What Is a Product Transfer?
A product transfer means switching to a new deal with your current lender without going through a full remortgage application. Because you are staying with the same lender, the process is usually much simpler and quicker. There is typically no need for a property valuation, solicitor, or conveyancer.
Most lenders will contact you a few months before your current deal expires to offer you their available product transfer rates. You can usually complete the switch online or over the phone in a matter of days. Some lenders even allow you to lock in a new rate several months in advance.
The main advantage of a product transfer is convenience. The main disadvantage is that you are limited to one lender's range of products, which may not include the best rates on the market.
What Is a Full Remortgage?
A full remortgage involves applying for a completely new mortgage with a different lender. The new lender pays off your existing mortgage, and you begin making payments to them instead. This process involves a credit check, property valuation, and legal work to transfer the mortgage between lenders.
The main advantage of a full remortgage is choice. You have access to deals from across the entire market, which means you are more likely to find the lowest possible rate. Some lenders also offer incentives such as free valuations, free legal work, and cashback to attract remortgage customers.
The downside is that it takes longer and involves more paperwork. A full remortgage typically takes four to eight weeks, compared to just a few days for a product transfer.
Comparing the Costs
When deciding between a product transfer and a remortgage, it is important to compare the total cost of each option over the deal period, not just the interest rate. Consider the following:
- Interest rate – a remortgage may offer a lower rate, but the difference might be small.
- Arrangement fees – product transfers sometimes have lower fees, or no fees at all. Remortgage deals may charge arrangement fees of several hundred pounds.
- Legal and valuation costs – product transfers do not require these. Remortgage deals often include them for free, but not always.
- Cashback or incentives – some remortgage deals offer cashback that can offset the costs involved.

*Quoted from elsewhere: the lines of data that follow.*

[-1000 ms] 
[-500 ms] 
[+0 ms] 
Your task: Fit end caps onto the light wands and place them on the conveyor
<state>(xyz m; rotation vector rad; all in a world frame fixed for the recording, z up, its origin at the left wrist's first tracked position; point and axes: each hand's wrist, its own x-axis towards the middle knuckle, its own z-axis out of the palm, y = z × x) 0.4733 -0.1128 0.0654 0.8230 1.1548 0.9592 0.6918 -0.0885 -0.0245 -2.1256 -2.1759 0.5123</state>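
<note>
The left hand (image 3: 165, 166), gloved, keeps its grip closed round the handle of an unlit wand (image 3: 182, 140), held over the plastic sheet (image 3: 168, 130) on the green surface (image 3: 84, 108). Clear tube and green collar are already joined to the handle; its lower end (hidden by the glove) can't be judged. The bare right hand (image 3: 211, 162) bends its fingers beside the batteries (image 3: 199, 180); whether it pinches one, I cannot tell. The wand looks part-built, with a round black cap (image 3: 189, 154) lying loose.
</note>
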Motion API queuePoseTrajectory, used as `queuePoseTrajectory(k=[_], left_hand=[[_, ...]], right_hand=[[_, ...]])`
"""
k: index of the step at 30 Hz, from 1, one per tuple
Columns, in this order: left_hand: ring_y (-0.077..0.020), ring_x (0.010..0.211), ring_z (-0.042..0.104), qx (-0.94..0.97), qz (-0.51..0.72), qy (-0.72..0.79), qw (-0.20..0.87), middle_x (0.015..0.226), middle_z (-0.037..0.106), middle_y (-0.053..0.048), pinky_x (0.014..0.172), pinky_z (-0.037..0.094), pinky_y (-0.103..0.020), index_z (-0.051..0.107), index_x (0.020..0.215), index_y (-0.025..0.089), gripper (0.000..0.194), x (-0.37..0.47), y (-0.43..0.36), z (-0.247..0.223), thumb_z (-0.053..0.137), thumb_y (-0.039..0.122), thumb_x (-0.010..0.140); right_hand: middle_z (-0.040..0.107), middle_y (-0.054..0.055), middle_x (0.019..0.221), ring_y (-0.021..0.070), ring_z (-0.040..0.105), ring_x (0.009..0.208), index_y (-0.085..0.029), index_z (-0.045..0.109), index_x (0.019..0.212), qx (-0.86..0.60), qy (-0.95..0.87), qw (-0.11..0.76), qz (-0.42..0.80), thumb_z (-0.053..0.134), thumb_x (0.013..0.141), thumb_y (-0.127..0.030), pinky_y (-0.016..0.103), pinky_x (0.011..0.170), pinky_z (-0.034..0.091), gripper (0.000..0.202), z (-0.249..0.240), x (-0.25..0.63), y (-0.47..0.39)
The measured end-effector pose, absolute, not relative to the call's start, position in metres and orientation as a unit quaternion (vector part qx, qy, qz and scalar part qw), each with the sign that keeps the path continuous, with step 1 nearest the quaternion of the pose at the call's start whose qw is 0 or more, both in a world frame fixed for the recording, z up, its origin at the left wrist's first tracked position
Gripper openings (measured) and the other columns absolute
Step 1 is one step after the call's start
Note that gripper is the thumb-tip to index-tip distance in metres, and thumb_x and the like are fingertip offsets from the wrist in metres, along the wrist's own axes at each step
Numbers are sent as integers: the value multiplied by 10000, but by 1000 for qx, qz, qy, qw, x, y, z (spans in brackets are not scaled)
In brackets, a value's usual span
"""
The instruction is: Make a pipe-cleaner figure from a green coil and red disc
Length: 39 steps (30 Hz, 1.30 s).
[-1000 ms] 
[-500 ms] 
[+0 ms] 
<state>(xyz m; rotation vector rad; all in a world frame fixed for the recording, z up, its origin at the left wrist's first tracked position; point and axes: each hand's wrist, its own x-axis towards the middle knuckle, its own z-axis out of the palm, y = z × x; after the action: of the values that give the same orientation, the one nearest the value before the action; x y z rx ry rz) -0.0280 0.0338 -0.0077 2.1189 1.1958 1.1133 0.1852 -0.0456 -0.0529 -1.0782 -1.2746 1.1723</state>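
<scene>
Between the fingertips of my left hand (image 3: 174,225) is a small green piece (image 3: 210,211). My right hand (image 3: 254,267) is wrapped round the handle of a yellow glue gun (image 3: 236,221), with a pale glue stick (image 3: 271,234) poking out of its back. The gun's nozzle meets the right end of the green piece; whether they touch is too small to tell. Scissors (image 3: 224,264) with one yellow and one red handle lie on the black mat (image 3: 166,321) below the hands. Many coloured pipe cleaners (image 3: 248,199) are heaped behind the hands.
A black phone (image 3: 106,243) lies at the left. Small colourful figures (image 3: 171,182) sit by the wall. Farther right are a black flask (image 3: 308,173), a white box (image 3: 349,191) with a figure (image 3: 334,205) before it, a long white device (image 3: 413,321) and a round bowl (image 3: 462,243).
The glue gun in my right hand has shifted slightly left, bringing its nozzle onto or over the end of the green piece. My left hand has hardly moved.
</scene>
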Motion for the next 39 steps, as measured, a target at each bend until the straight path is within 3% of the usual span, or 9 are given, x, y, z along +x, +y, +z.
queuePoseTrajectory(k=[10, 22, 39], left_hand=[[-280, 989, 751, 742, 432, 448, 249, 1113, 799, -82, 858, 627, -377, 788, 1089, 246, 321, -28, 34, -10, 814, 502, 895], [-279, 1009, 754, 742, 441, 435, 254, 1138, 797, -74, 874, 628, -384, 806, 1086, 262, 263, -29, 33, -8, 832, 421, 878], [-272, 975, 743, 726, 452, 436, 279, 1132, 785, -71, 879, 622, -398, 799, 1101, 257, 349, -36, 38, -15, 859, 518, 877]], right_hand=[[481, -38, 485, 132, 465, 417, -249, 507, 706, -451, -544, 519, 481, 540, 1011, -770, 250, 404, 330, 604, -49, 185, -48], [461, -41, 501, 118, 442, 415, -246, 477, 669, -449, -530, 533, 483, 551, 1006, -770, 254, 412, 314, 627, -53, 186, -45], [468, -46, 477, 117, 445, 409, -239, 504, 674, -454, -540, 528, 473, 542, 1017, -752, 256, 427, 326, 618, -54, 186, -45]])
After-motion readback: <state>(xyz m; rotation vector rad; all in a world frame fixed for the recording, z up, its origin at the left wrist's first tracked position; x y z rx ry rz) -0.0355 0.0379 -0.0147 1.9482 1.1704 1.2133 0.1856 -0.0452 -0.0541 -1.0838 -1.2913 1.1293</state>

It is always worth calculating the total cost over the full deal period. A lower interest rate with higher fees might end up costing more than a slightly higher rate with no fees at all.
Which Option Should You Choose?
A product transfer may be the better choice if you want a quick and simple switch, if your current lender's rates are competitive, or if your financial circumstances have changed in a way that might make passing a new lender's affordability checks more difficult.
A full remortgage is often worthwhile if there is a meaningful difference in interest rates, if you want to borrow additional funds, or if you want to change the terms of your mortgage significantly. It is also worth considering a remortgage if your LTV has improved since you last took out your mortgage, as this may unlock better rates.
Speaking to an independent mortgage broker can help you compare both options properly. They can show you the best product transfer rates alongside the best remortgage deals so you can make an informed decision.
Important: Your home may be repossessed if you do not keep up repayments on your mortgage. There will be a fee for mortgage advice. The actual rate available will depend on your circumstances. Think carefully before securing other debts against your home.